§ What you need to do
Your task is to copy each line of the material that holds the word "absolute".

── Information shown ──

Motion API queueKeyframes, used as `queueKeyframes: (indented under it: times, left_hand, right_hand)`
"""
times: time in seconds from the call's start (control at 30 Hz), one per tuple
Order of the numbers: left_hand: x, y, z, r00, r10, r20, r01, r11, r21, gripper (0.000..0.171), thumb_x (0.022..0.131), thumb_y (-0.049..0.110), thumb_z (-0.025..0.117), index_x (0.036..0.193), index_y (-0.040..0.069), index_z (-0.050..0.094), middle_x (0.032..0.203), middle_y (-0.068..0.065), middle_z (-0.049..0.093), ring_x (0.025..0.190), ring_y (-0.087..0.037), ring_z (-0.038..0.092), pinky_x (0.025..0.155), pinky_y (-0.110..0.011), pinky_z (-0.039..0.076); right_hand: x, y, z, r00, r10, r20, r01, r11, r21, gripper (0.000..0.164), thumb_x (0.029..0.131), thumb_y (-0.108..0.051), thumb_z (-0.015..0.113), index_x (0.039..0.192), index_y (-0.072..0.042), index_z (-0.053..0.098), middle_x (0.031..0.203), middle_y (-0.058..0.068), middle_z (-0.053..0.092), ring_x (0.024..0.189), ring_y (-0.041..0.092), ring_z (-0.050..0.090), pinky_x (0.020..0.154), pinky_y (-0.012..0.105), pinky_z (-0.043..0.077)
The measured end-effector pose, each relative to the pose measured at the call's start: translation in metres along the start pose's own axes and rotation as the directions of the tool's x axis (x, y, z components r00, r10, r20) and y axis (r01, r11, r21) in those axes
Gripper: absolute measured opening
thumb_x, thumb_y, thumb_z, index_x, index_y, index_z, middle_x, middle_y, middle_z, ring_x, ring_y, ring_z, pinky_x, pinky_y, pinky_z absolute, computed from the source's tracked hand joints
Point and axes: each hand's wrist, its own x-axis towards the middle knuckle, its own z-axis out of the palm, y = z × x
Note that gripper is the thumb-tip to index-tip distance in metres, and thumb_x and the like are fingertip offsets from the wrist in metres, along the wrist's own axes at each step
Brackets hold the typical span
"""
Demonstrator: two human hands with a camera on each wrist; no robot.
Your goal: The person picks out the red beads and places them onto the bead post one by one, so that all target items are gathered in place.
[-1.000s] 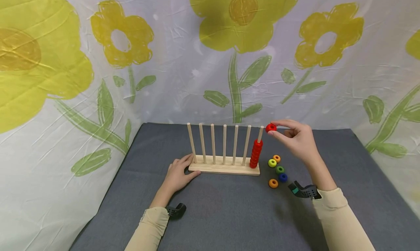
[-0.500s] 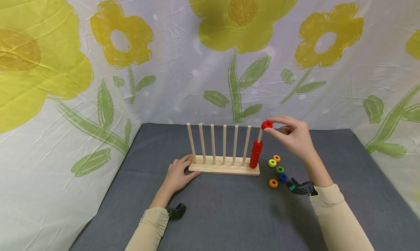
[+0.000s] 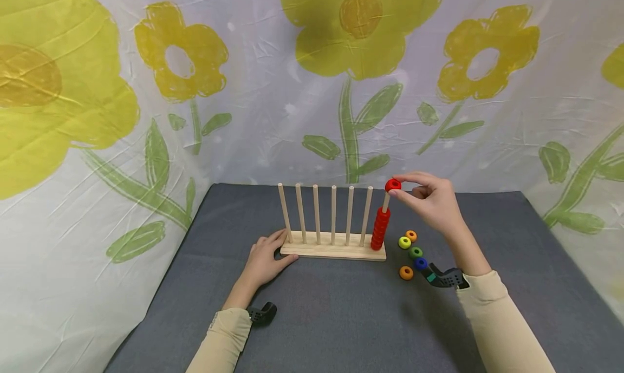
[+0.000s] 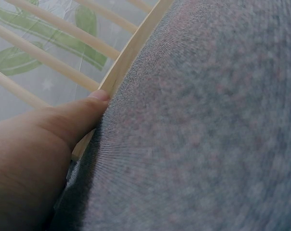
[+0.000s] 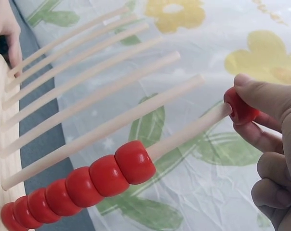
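A wooden peg rack (image 3: 333, 249) stands on the table, with several upright pegs along its base. Red beads (image 3: 379, 229) are stacked on its rightmost peg; the other pegs are bare. My right hand (image 3: 434, 200) pinches one more red bead (image 5: 242, 107) between thumb and fingers. In the right wrist view that bead sits at the tip of the rightmost peg, its hole meeting the peg, apart from the stack below. At the rack's left end, my left hand (image 3: 263, 260) grips the base, thumb (image 4: 90, 108) along the front edge and fingers at the back, partly hidden.
Right of the rack lie several loose beads: an orange bead (image 3: 411, 236), a yellow bead (image 3: 404, 242), a green bead (image 3: 416, 253), a blue bead (image 3: 421, 263) and a nearer orange bead (image 3: 406, 273). A flower-printed cloth (image 3: 263, 118) hangs behind the grey table (image 3: 322, 319).
My right hand has moved left with the red bead, from beside the rightmost peg onto its tip. The left hand and the rack have stayed still.
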Motion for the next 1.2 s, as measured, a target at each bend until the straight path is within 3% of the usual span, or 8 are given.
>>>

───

§ Expected answer
Gripper: absolute measured opening
thumb_x, thumb_y, thumb_z, index_x, index_y, index_z, middle_x, middle_y, middle_z, ring_x, ring_y, ring_z, pinky_x, pinky_y, pinky_z absolute, computed from the source's tracked hand joints

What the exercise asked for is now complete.